YOUR ASSIGNMENT:
Write the records out again exactly, leaving no images in.

Data extracted from a collection:
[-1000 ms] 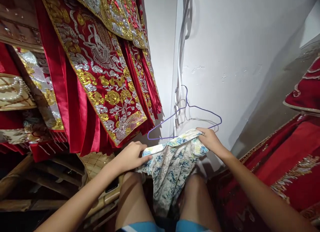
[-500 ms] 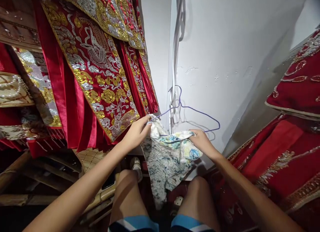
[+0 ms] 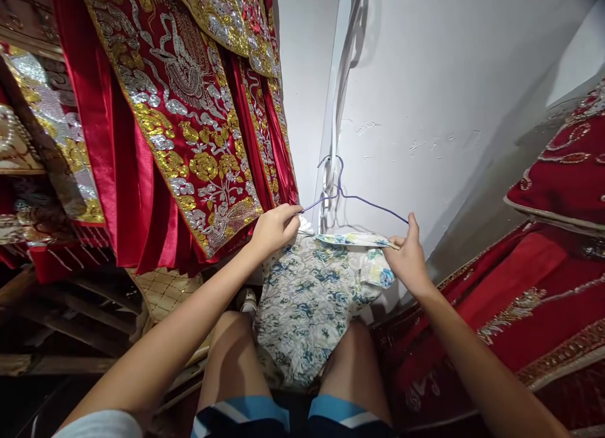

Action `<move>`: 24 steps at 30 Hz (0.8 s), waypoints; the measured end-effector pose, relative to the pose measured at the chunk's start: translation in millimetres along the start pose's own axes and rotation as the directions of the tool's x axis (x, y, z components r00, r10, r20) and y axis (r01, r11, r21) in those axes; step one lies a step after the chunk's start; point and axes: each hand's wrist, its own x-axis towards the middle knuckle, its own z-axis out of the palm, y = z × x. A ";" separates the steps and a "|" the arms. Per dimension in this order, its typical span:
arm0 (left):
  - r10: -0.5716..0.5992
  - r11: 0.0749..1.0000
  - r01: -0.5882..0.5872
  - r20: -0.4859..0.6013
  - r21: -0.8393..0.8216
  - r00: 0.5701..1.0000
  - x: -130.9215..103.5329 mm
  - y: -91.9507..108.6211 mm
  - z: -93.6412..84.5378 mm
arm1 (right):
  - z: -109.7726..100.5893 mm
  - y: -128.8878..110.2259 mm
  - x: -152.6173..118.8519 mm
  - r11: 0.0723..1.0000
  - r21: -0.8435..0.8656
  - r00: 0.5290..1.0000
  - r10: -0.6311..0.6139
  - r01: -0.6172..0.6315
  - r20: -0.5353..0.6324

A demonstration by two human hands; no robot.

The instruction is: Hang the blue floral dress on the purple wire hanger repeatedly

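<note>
Head view: hanger (image 3: 339, 193) runs crosswise, hook (image 3: 341, 165) up, left fingers (image 3: 289, 211) gripping it, right fingers (image 3: 413, 229) pinching floral cloth (image 3: 305, 302).

Costume room or costume shop; I cannot tell which of the two.
At the left hang red sequin-embroidered garments (image 3: 203, 167) in gold and silver; at the right are red beaded garments (image 3: 524, 280). Between them, a purple hanger (image 3: 339, 184) is in front of a scuffed white wall (image 3: 425, 97).
</note>
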 end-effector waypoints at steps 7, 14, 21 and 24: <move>-0.049 0.998 0.051 -0.034 0.037 0.998 -0.6 3.9 -9.5 | -13.0 -0.6 35.4 0.991 -0.123 0.996 0.059 -0.051 0.065; -0.191 0.979 0.193 -0.048 0.058 0.981 -12.3 -31.3 -35.8 | -63.5 2.7 23.1 0.936 0.155 0.783 0.166 -0.317 0.599; -0.073 0.997 0.075 0.048 -0.034 0.996 -2.7 -19.8 -23.4 | -9.0 -10.4 -2.8 0.782 0.459 0.877 0.223 -0.422 0.426; -0.012 0.993 0.019 0.057 -0.120 0.998 15.8 -4.1 -11.9 | 12.0 0.5 -15.3 0.860 0.451 0.960 0.137 -0.238 0.245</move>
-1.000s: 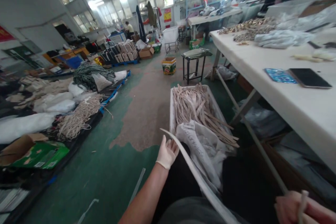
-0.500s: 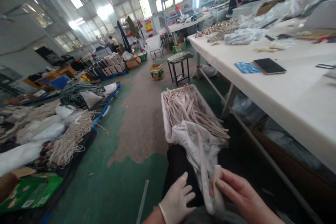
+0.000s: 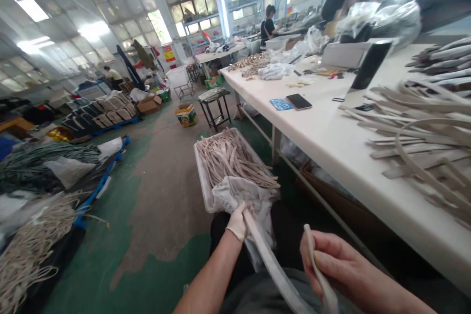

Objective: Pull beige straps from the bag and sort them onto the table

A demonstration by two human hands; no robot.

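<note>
A long beige fabric strap [image 3: 270, 261] runs across my lap. My gloved left hand [image 3: 238, 221] is closed on its far part, beside a white plastic bag [image 3: 231, 195]. My bare right hand [image 3: 327, 260] pinches a strap end that stands up past the fingers; its lower part leaves the bottom of the view, so I cannot tell if both pieces are one strap. Just beyond my knees, a white plastic bin [image 3: 201, 176] holds a heap of similar beige straps [image 3: 233, 157], with the bag draped over its near edge.
On my right, a white table [image 3: 294, 130] bears a phone [image 3: 299, 101], a blue card [image 3: 281, 104] and piled straps [image 3: 434, 132]. A black stool [image 3: 214, 103] and a carton [image 3: 186, 115] stand ahead. Cords [image 3: 33, 250] lie on the left. Two people are at the far tables.
My left hand has gone from open to closed on the strap and has moved forward. The view has swung right, bringing the straps on the table into sight.
</note>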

SOLUTION FOR THIS PROBLEM:
[-1000 ms] 
[-500 ms] 
[+0 ms] 

Action `<move>`: 24 steps at 30 Hz (0.8 s), waypoints; the measured end-effector pose, relative to the pose measured at the chunk's start: translation in millimetres along the start pose's own axes and rotation as the directions of the tool's x axis (x, y, z components r00, r10, r20) and y axis (r01, r11, r21) in those axes; step one lies a step after the chunk's start; point and axes: each hand's wrist, its own x-axis towards the middle knuckle, its own z-axis out of the palm, y = z × x. A ";" separates the steps and a "|" the arms. Per dimension in this order, its typical span:
arm0 (left):
  - r10: -0.5716..0.5992
  - r11: 0.0749..1.0000
  - r01: -0.5882..0.5872
  - r20: -0.4859..0.6013
  - r21: -0.8393..0.8216
  - r00: 0.5701..1.0000
  - x: -130.9215..103.5329 mm
  - y: -91.9507..108.6211 mm
  - z: -93.6412..84.5378 mm
arm1 (right):
  - z: -109.7726..100.5893 mm
  - y: -128.8878..110.2259 mm
  - x: -152.6173..118.8519 mm
  - r11: 0.0723..1.0000
  - r21: -0.8435..0.8656
  - r00: 0.5290..1.0000
  - r10: -0.6311..0.6139
  - r01: -0.6172..0.6315
  - r20: -0.5353..0.6324

A demonstration by two human hands; no robot.

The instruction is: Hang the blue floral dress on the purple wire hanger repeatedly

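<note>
Head view: hanger (image 3: 339, 193) runs crosswise, hook (image 3: 341, 165) up, left fingers (image 3: 289, 211) gripping it, right fingers (image 3: 413, 229) pinching floral cloth (image 3: 305, 302).

Costume room or costume shop; I cannot tell which of the two.
At the left hang red sequin-embroidered garments (image 3: 203, 167) in gold and silver; at the right are red beaded garments (image 3: 524, 280). Between them, a purple hanger (image 3: 339, 184) is in front of a scuffed white wall (image 3: 425, 97).
</note>
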 end-effector waypoints at steps 7, 14, 21 and 24: <move>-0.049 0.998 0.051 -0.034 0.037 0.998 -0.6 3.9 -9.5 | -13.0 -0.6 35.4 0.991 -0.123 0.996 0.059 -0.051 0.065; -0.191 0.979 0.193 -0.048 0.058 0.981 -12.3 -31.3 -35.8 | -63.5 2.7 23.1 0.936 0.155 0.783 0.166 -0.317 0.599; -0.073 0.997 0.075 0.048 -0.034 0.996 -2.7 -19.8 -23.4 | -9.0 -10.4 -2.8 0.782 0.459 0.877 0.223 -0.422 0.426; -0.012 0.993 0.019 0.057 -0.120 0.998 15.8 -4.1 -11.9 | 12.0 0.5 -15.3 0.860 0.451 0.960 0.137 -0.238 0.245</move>
-1.000s: 
-0.500s: 
+0.000s: 

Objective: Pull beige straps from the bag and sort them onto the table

A demonstration by two human hands; no robot.

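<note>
A long beige fabric strap [image 3: 270, 261] runs across my lap. My gloved left hand [image 3: 238, 221] is closed on its far part, beside a white plastic bag [image 3: 231, 195]. My bare right hand [image 3: 327, 260] pinches a strap end that stands up past the fingers; its lower part leaves the bottom of the view, so I cannot tell if both pieces are one strap. Just beyond my knees, a white plastic bin [image 3: 201, 176] holds a heap of similar beige straps [image 3: 233, 157], with the bag draped over its near edge.
On my right, a white table [image 3: 294, 130] bears a phone [image 3: 299, 101], a blue card [image 3: 281, 104] and piled straps [image 3: 434, 132]. A black stool [image 3: 214, 103] and a carton [image 3: 186, 115] stand ahead. Cords [image 3: 33, 250] lie on the left. Two people are at the far tables.
My left hand has gone from open to closed on the strap and has moved forward. The view has swung right, bringing the straps on the table into sight.
</note>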

With this, the output is complete.